Prisión preventiva para empresario por abusar y golpear a su ex en Pilar

Federico Balbuena seguirá detenido hasta que la causa sea elevada a juicio. La Justicia ratificó la acusación por abuso sexual con acceso carnal y lesiones agravadas por violencia de género. 
Región 11/06/2026

NOTA 5El caso sacudió a Pilar luego de que se difundieran imágenes de una brutal agresión ocurrida dentro de un departamento.

La escena se volvió imposible de ignorar cuando las imágenes comenzaron a circular por redes sociales. Una mujer siendo golpeada dentro de un departamento. Una secuencia de violencia cruda, sin filtros ni interpretaciones posibles.

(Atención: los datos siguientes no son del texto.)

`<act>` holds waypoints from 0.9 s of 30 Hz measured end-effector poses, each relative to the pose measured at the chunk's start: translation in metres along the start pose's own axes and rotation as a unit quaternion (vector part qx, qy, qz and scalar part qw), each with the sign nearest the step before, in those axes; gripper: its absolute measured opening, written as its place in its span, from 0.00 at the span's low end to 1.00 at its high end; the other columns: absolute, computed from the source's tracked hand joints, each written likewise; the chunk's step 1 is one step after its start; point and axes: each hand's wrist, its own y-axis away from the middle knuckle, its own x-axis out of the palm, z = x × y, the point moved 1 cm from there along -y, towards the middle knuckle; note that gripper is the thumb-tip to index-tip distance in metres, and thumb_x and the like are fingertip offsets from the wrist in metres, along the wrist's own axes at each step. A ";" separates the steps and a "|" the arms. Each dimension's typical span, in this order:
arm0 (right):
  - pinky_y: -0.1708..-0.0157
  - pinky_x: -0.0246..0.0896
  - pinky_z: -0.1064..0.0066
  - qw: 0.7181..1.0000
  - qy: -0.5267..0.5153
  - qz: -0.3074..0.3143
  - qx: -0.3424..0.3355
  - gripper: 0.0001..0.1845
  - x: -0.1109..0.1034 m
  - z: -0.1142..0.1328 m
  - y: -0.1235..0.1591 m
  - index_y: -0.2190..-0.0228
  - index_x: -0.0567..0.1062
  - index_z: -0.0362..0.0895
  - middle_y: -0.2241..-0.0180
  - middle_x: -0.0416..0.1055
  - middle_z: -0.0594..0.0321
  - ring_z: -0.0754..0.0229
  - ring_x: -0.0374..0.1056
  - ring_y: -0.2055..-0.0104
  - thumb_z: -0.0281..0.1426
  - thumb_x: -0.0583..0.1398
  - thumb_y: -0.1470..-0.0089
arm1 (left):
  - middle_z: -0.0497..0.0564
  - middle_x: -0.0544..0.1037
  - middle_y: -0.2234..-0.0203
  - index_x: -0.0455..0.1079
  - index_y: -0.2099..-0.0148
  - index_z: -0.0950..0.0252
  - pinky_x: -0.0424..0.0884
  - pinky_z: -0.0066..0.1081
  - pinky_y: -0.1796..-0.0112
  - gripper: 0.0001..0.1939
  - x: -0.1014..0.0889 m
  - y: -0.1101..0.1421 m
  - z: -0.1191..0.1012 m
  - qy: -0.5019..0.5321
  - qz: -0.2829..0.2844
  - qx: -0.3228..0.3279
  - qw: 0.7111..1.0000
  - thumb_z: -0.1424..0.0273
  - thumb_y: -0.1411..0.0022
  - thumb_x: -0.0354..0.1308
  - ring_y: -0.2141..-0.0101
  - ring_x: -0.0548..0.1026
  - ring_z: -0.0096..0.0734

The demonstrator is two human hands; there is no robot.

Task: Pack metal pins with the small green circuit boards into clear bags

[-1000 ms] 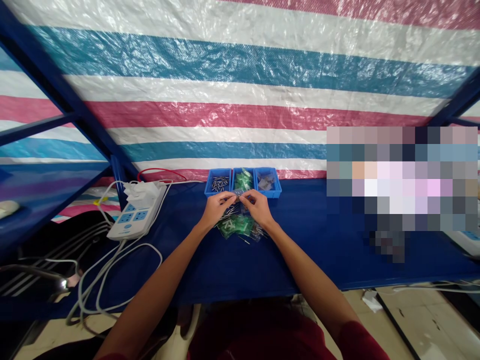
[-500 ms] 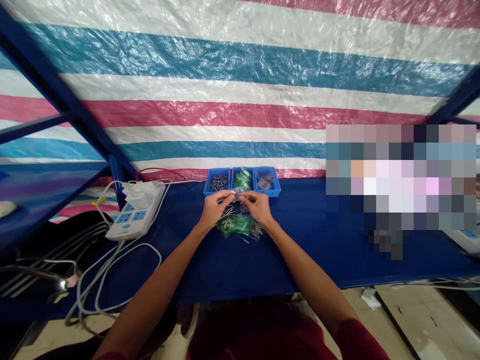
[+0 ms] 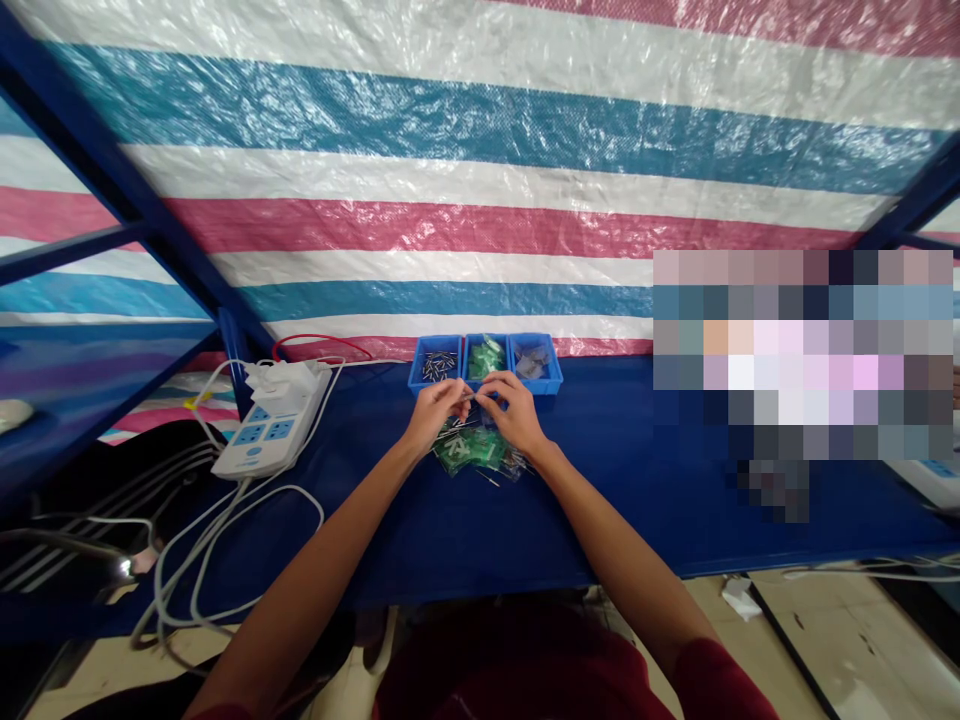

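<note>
My left hand (image 3: 431, 412) and my right hand (image 3: 519, 412) meet over the front of the small blue bins, fingers pinched. Between the fingertips is a small clear plastic bag (image 3: 469, 396), seen almost edge-on; whether anything is inside cannot be made out. Just below the hands lies a pile of green packets (image 3: 472, 450) mixed with thin metal pieces and clear plastic. Behind the hands, the left bin holds short dark-and-silver metal pieces (image 3: 438, 366). Green packets (image 3: 487, 357) fill the middle bin, and clear plastic bags (image 3: 532, 361) lie in the right one.
A white power strip (image 3: 274, 420) with plugs and looped white cables (image 3: 217, 540) occupies the left of the blue table (image 3: 622, 480). Striped plastic sheeting (image 3: 465, 230) hangs behind. A blurred-out patch covers the right side. Blue frame bars (image 3: 127, 190) rise at the left.
Both hands have tilted the small bag, so it now shows as a thin strip between the fingertips. My right fingers have lifted slightly. The bins and pile stay put.
</note>
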 end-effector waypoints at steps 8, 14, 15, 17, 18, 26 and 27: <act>0.72 0.60 0.71 0.998 -0.019 0.034 0.050 0.12 0.001 -0.002 0.001 0.70 0.75 0.44 0.75 0.71 0.64 0.62 0.64 0.75 0.38 0.56 0.43 | 0.51 0.78 0.73 0.76 0.65 0.66 0.70 0.29 0.70 0.17 -0.006 -0.001 -0.003 -0.143 -0.002 0.058 0.988 0.57 0.48 0.64 0.71 0.74 0.32; 0.70 0.63 0.70 0.997 -0.021 0.027 0.067 0.13 0.001 0.000 0.000 0.62 0.76 0.44 0.71 0.75 0.62 0.60 0.68 0.72 0.39 0.58 0.44 | 0.50 0.78 0.77 0.77 0.68 0.67 0.70 0.28 0.74 0.16 -0.009 -0.002 0.000 -0.148 -0.061 0.077 0.984 0.58 0.49 0.65 0.77 0.72 0.29; 0.70 0.63 0.70 0.996 -0.035 0.029 0.081 0.14 0.002 -0.002 0.001 0.60 0.75 0.45 0.71 0.75 0.62 0.61 0.68 0.73 0.39 0.59 0.46 | 0.50 0.78 0.77 0.78 0.68 0.67 0.70 0.29 0.74 0.16 -0.009 -0.002 0.001 -0.136 -0.076 0.077 0.985 0.58 0.49 0.65 0.78 0.72 0.28; 0.71 0.64 0.70 0.993 -0.057 0.027 0.099 0.14 0.004 -0.004 0.001 0.59 0.74 0.45 0.71 0.75 0.63 0.61 0.69 0.74 0.38 0.60 0.47 | 0.51 0.79 0.77 0.78 0.66 0.69 0.70 0.29 0.75 0.17 -0.008 -0.002 0.002 -0.107 -0.073 0.062 0.990 0.58 0.50 0.66 0.78 0.72 0.30; 0.72 0.65 0.70 0.992 -0.064 0.018 0.104 0.14 0.005 -0.006 0.001 0.59 0.74 0.45 0.72 0.75 0.64 0.61 0.69 0.75 0.37 0.60 0.48 | 0.52 0.79 0.77 0.78 0.65 0.69 0.70 0.30 0.75 0.18 -0.007 -0.002 0.002 -0.092 -0.060 0.049 0.993 0.58 0.50 0.66 0.78 0.73 0.31; 0.71 0.66 0.69 0.994 -0.050 -0.021 0.095 0.07 0.005 -0.006 0.004 0.68 0.73 0.46 0.75 0.74 0.65 0.60 0.69 0.76 0.35 0.61 0.49 | 0.51 0.79 0.78 0.75 0.72 0.67 0.70 0.29 0.75 0.15 -0.004 0.002 -0.005 -0.137 -0.019 0.055 0.989 0.58 0.48 0.65 0.76 0.74 0.31; 0.70 0.66 0.69 0.995 -0.045 -0.020 0.090 0.06 0.004 -0.005 0.003 0.69 0.74 0.46 0.74 0.75 0.64 0.60 0.69 0.75 0.35 0.60 0.48 | 0.51 0.78 0.77 0.75 0.71 0.67 0.69 0.28 0.75 0.15 -0.004 0.002 -0.006 -0.137 -0.034 0.067 0.988 0.58 0.49 0.65 0.76 0.73 0.31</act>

Detrás de esas imágenes aparecía un nombre conocido en el mundo empresarial de la zona norte bonaerense: Federico Balbuena, dueño de una concesionaria de autos y figura habitual del circuito comercial de Pilar y Luján.

Dos meses y medio después de que el caso se hiciera público, la Justicia confirmó que el empresario permanecerá detenido mientras avanza la investigación que busca determinar su responsabilidad en una causa por abuso sexual con acceso carnal y lesiones leves agravadas por violencia de género.

La decisión fue adoptada por la Cámara de Apelaciones, que rechazó los planteos de la defensa y ratificó la prisión preventiva solicitada por la fiscalía. Con esta resolución, Balbuena continuará alojado en una unidad del Servicio Penitenciario Bonaerense hasta que el expediente quede en condiciones de ser enviado a juicio oral.

La historia judicial comenzó a construirse mucho antes de que el caso llegara a la opinión pública.

Según surge de la investigación, la relación entre el acusado y la denunciante se había iniciado años atrás y continuó incluso después de la separación. Ambos mantenían vínculos laborales dentro de una empresa automotriz vinculada al propio imputado, situación que, según diversos testimonios incorporados al expediente, habría mantenido un contacto frecuente entre ambos pese a la ruptura de la pareja.

 

Una causa que sigue creciendo

Durante la instrucción, la fiscalía reunió declaraciones de personas del entorno laboral de la mujer que describieron situaciones de maltrato, humillaciones y episodios de violencia psicológica ocurridos delante de terceros.

La investigación también reconstruye dos hechos específicos que constituyen el núcleo de la acusación.

En las últimas semanas, Balbuena pidió ampliar su declaración indagatoria y decidió modificar la estrategia defensiva. Ante la fiscal reconoció discusiones, conflictos y episodios de violencia física con la denunciante. También manifestó arrepentimiento por lo ocurrido. Sin embargo, negó haber cometido los delitos más graves que se le atribuyen.

Mientras tanto, la causa continúa sumando elementos de prueba.

La fiscalía ordenó pericias psicológicas tanto sobre la denunciante como sobre el acusado, además de nuevas declaraciones testimoniales propuestas por ambas partes. El objetivo es reconstruir con mayor precisión la dinámica del vínculo y el contexto en el que se habrían producido los hechos denunciados.

El expediente también contiene antecedentes que los investigadores analizan con atención. Entre ellos aparecen denuncias previas por presuntas estafas y otra acusación por abuso sexual radicada en una jurisdicción diferente. Además, durante un allanamiento realizado en la vivienda del empresario fueron secuestradas armas de fuego registradas legalmente a su nombre.

Como suele ocurrir en los casos de violencia de género que alcanzan notoriedad pública, la investigación comenzó a generar un efecto expansivo. Tras conocerse la denuncia principal, otra mujer vinculada laboralmente al empresario presentó acusaciones por presuntos abusos y amenazas que ahora forman parte del universo de hechos bajo análisis judicial.

La prisión preventiva no implica una condena. Tampoco anticipa el resultado final del juicio. Lo que expresa es otra cosa: que para la Justicia existen elementos suficientes para sostener la acusación mientras la investigación avanza.

En Pilar, donde el caso se convirtió en tema obligado de conversación durante semanas, la resolución marca un punto de inflexión. No porque cierre la historia, sino porque confirma que la denuncia logró atravesar una barrera que muchas víctimas nunca consiguen cruzar: la de ser escuchadas por el sistema judicial.

El juicio todavía está lejos. Pero detrás de cada expediente de violencia de género hay algo más que una discusión jurídica. Hay relaciones de poder, silencios acumulados y heridas que no aparecen en las fojas. La Justicia deberá determinar responsabilidades penales. La sociedad, mientras tanto, vuelve a enfrentarse a una pregunta incómoda: cuántas señales son necesarias para ver una violencia que muchas veces ocurre a plena vista.